At any rate, yesterday was Sunday, his first since working there... And he worked. Now, to give him credit, he turned down assignments for Sunday, and this was just a "leftover" from Saturday night that it got too late to finish. BUT he rescheduled it for Sunday rather than Monday because it would fall on this week's pay period on Sunday ~ and he did schedule it for the afternoon. All of this would have been tolerable and was understandable...
EXCEPT this particular Sunday was Sprite's COG class Christmas Program. He has known about it since he took the job, and the kids had been practicing for over a month. Sprite had put her heart into it ~ and it was to be our Christmas surprise. When Sprite and I came home from church, he was already in a hurry... And made some comment to her that we needed to hurry and do the play or he'd just have to leave for work.
She was in tears, totally crushed that he'd agreed to work on a Sunday, especially the Sunday of her play. He did tell her he would come, but not until a time of tears and a talk with me... So she still thought he was only staying because of me. She cheered up and they did a great job on their play...
But when I went to tuck her in last night, I could tell she was upset. She had been crying because first of all she thought Patrick hadn't wanted to come... And the boys had complained about the "prizes" or gift bags she'd bought them (with her own money) ~ so she wasn't having a very good time. I told her how proud I was of her... And how awesome they all did and we talked for a while. I also told her she couldn't let other people issues and problems taint her own happiness over what an awesome thing she'd done. Of course that's a pretty difficult thing to learn, but if you're going to be happy, sometimes you have to separate yourself a bit... If only to not let others destroy your happiness over things. This issue with Patrick and his work "habits" or whatever you'd call it has been a strain on our marriage numerous times before... And this time I was determined I wasn't going to stress about it because its for a short time. I hadn't planned on the kids all reacting so strongly to it though.
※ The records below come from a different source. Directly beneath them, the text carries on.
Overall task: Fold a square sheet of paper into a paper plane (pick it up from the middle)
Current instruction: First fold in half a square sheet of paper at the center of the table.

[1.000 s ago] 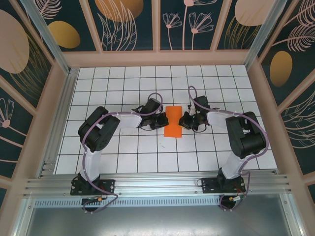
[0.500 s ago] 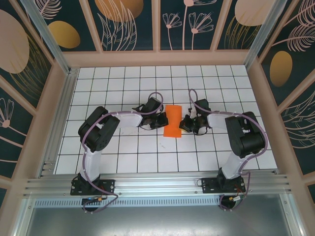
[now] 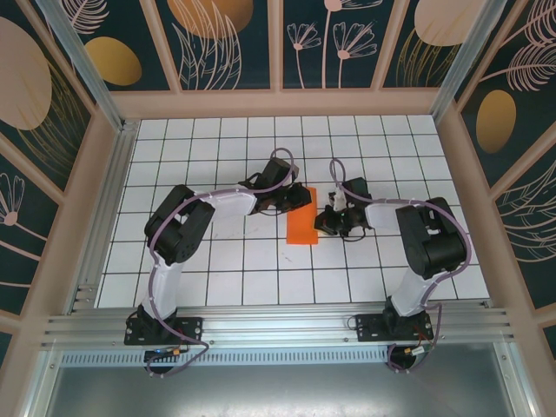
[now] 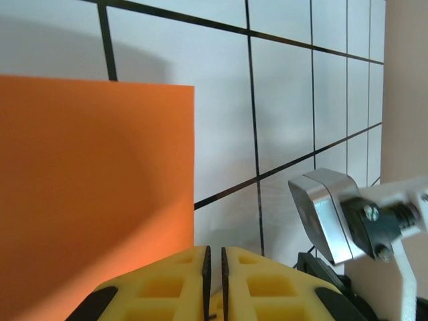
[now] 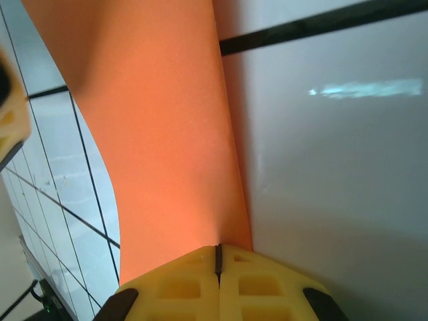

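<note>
Reaching inward, right gripper (image 5: 217,249) pinches the square sheet of paper (image 3: 301,226) — left gripper (image 4: 215,253) barely parted, hold unclear.

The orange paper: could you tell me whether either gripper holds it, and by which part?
The right gripper pinches the orange paper at its right edge. Whether the left gripper grips it cannot be told.

worktop (image 3: 217,261): white squares with black lines are covering it | on top: an orange square sheet of paper (image 3: 300,226) is lying near the middle
</note>
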`<state>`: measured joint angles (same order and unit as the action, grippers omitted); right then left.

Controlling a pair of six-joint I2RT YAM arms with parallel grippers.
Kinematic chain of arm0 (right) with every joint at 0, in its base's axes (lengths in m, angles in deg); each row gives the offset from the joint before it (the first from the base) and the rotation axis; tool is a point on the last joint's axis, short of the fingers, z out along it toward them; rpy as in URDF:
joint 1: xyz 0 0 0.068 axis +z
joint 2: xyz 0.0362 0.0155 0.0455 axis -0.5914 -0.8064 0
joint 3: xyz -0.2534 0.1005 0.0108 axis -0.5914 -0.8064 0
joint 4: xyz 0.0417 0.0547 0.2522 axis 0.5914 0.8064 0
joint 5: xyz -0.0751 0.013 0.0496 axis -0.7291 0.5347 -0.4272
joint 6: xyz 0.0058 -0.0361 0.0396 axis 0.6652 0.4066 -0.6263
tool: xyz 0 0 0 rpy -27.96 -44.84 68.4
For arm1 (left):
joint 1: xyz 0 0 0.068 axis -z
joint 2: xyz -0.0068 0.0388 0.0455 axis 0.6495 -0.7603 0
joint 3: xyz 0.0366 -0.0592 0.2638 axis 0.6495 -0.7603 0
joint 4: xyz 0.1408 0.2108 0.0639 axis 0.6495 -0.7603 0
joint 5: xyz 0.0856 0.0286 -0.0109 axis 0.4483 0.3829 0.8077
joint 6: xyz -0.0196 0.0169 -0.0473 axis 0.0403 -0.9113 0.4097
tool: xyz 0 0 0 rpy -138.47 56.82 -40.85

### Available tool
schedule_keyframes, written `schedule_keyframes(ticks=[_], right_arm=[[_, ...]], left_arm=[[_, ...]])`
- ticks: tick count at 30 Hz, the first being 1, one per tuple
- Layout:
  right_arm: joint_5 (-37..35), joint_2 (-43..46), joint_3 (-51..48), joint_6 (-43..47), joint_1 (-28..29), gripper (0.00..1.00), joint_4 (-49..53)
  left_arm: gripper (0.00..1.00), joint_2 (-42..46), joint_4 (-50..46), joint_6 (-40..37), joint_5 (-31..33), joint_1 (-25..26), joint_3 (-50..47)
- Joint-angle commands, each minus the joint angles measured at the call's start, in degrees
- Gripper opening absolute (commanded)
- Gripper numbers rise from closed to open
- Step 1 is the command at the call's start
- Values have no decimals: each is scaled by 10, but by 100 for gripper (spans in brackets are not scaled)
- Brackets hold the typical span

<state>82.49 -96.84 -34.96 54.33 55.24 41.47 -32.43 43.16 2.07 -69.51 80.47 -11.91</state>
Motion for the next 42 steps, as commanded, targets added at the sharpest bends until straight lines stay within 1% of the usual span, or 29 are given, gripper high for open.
schedule_keyframes(ticks=[1, 4, 9, 13, 20, 23, 28, 30, 34, 40, 42], right_arm=[[12, -24, -17, 28, 29, 5, 19], [21, -21, -16, 31, 42, 5, 12], [24, -14, -18, 31, 46, 5, 10], [23, -17, -16, 36, 49, 5, 15], [22, -17, -12, 44, 53, 5, 25], [17, -17, -11, 47, 53, 5, 32], [8, -17, -14, 48, 53, 5, 42], [10, -11, -18, 47, 53, 4, 46], [21, 8, -36, 46, 53, 4, 58], [33, 64, -100, 41, 54, 3, 78], [38, 81, -108, 34, 54, 3, 83]], left_arm=[[16, -11, -7, 2, 2, -3, 6], [16, -9, -12, 3, 7, -3, 0], [14, -16, -23, 2, 20, -3, -13], [11, -34, -31, 0, 23, -3, -2], [11, -63, -49, -11, 26, -3, 29], [11, -67, -67, -11, 45, -3, 37], [10, -73, -112, -4, 96, -3, 51], [8, -76, -133, -3, 118, -3, 56], [7, -81, -153, -5, 137, -3, 54], [6, -85, -149, -7, 134, -3, 37], [5, -85, -145, -7, 130, -3, 32]])
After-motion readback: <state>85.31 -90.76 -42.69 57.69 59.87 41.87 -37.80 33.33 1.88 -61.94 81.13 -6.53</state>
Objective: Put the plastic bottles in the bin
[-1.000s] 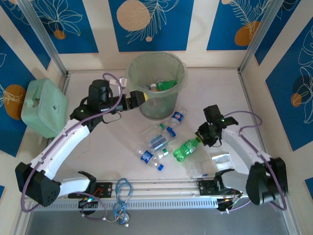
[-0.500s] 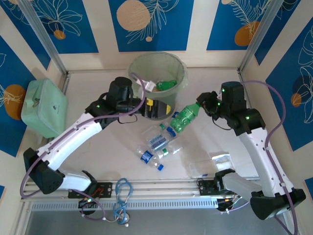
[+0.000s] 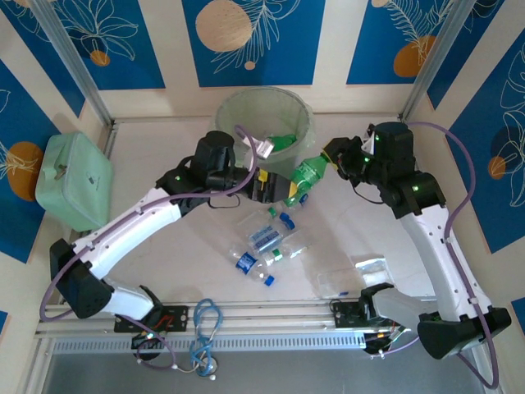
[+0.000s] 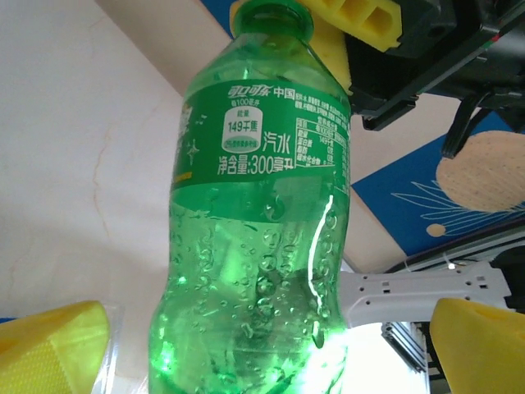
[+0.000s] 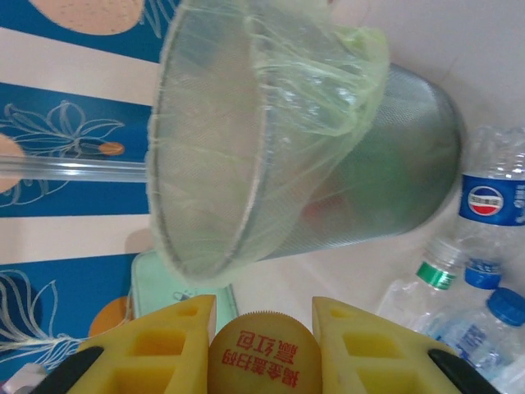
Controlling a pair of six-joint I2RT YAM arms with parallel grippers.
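Note:
A green plastic bottle (image 3: 306, 173) hangs tilted in the air just right of the bin (image 3: 238, 103), a round translucent bucket with a pale green liner. My right gripper (image 3: 332, 156) is shut on its yellow cap (image 5: 262, 357), with the bin (image 5: 394, 189) right ahead in the right wrist view. My left gripper (image 3: 279, 189) stands wide open at the bottle's lower end. In the left wrist view the green bottle (image 4: 254, 246) rises between the yellow fingers (image 4: 49, 349) without touching them. Another green bottle (image 3: 283, 141) lies in the bin. Clear blue-capped bottles (image 3: 262, 238) lie on the table.
A mint-green boxy case (image 3: 72, 179) sits at the left wall. Flat clear plastic bags (image 3: 369, 267) lie at the right front. A blue looped cord (image 3: 205, 328) rests on the front rail. Walls close the table on three sides.
My right gripper has lifted the green bottle off the table and carried it up toward the bin. My left arm has swung right from the bin's side to the bottle, jaws opening fully.

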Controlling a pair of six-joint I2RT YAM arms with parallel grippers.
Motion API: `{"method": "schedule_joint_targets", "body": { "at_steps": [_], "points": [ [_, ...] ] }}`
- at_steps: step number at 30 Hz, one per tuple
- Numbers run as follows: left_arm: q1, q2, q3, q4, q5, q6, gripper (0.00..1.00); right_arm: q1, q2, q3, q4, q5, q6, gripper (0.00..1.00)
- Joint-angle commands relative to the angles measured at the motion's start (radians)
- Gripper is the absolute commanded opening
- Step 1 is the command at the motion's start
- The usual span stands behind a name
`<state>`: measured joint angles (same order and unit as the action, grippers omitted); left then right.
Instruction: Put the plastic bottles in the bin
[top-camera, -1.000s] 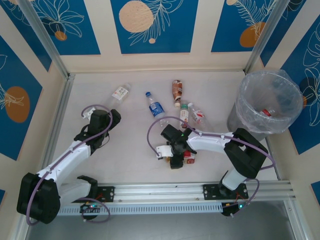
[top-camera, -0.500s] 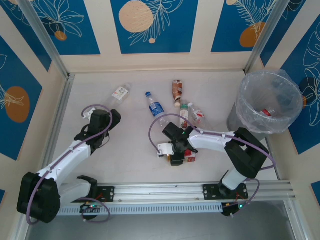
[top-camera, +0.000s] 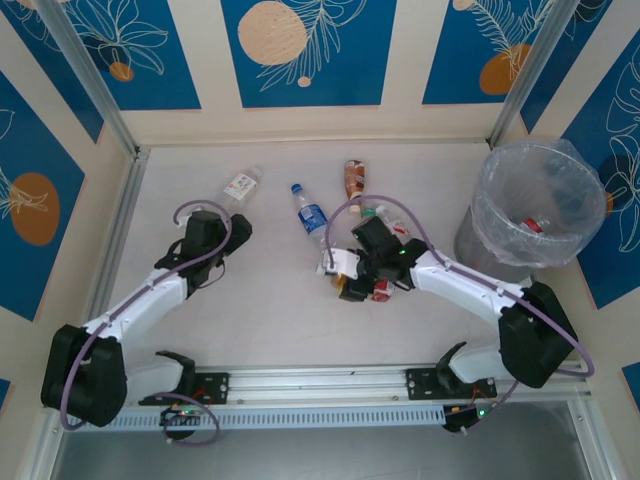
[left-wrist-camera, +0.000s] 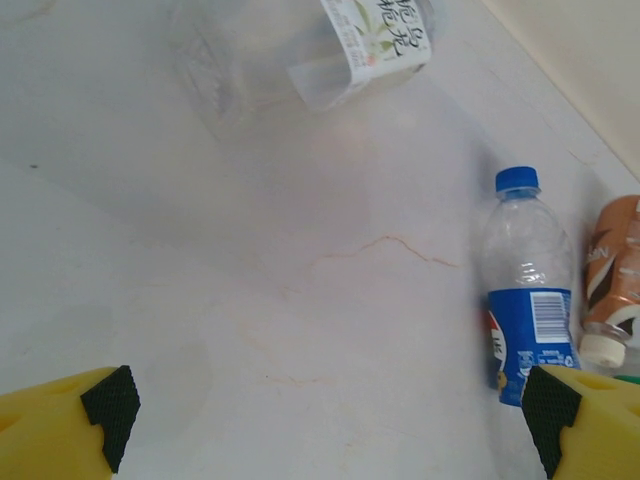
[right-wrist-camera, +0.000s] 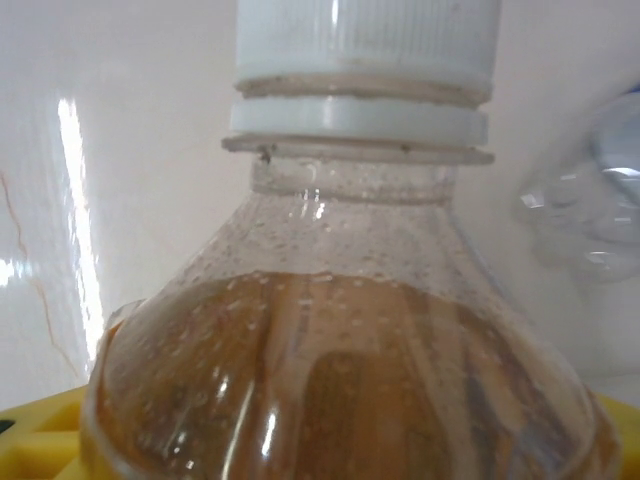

Keep in mind that he hasn't seen the children except for a couple of hours ALL WEEK. They are used to seeing him almost all the time... So this is a REALLY big deal to them. And they are getting old enough to see it as at least partly a choice on his part to work instead of being home with them, and its a hurtful thing.
Top it off with the fact that the job he did last night took farrrr longer than expected. Once he finished the difficult job, had to exchange a disfunctional part, etc. people went to sign the contract and the price/quote was higher than they'd been told on the phone, so they had to call someone. THEN they hemmed and hawed for a half an hour... THEN decided they just wanted to take it out. So, Patrick would have had to rip out everything, and it was already close to (if not after) midnight. He talked them into signing the contract and using the right of refusal before their three days was up if they decided they still wanted it out, and he'd come and take it out then. So he came home miserable and exhausted (He's been looking horrible the past few days too... not well.) really late again and just upset that his job is taking over everything again. He's totally regretting taking this job ~ although as I said to him, if he'd taken the $9/hr job there would have been the opportunity for these long hours as well... And he would have felt even more pressured to work longer hours because of the lower pay.
I'm sure it will smooth out with time and lots of prayers... but boy, is it a bumpy road at the moment!
Say some prayers for our family's health if you would, and for my Dh to find satisfaction in his job without having to give up everything to do it.
I woke up late today ~ gotta go get started on school...
And I still haven't found time to do portraits ~ I'm REALLY in the mood to do them!!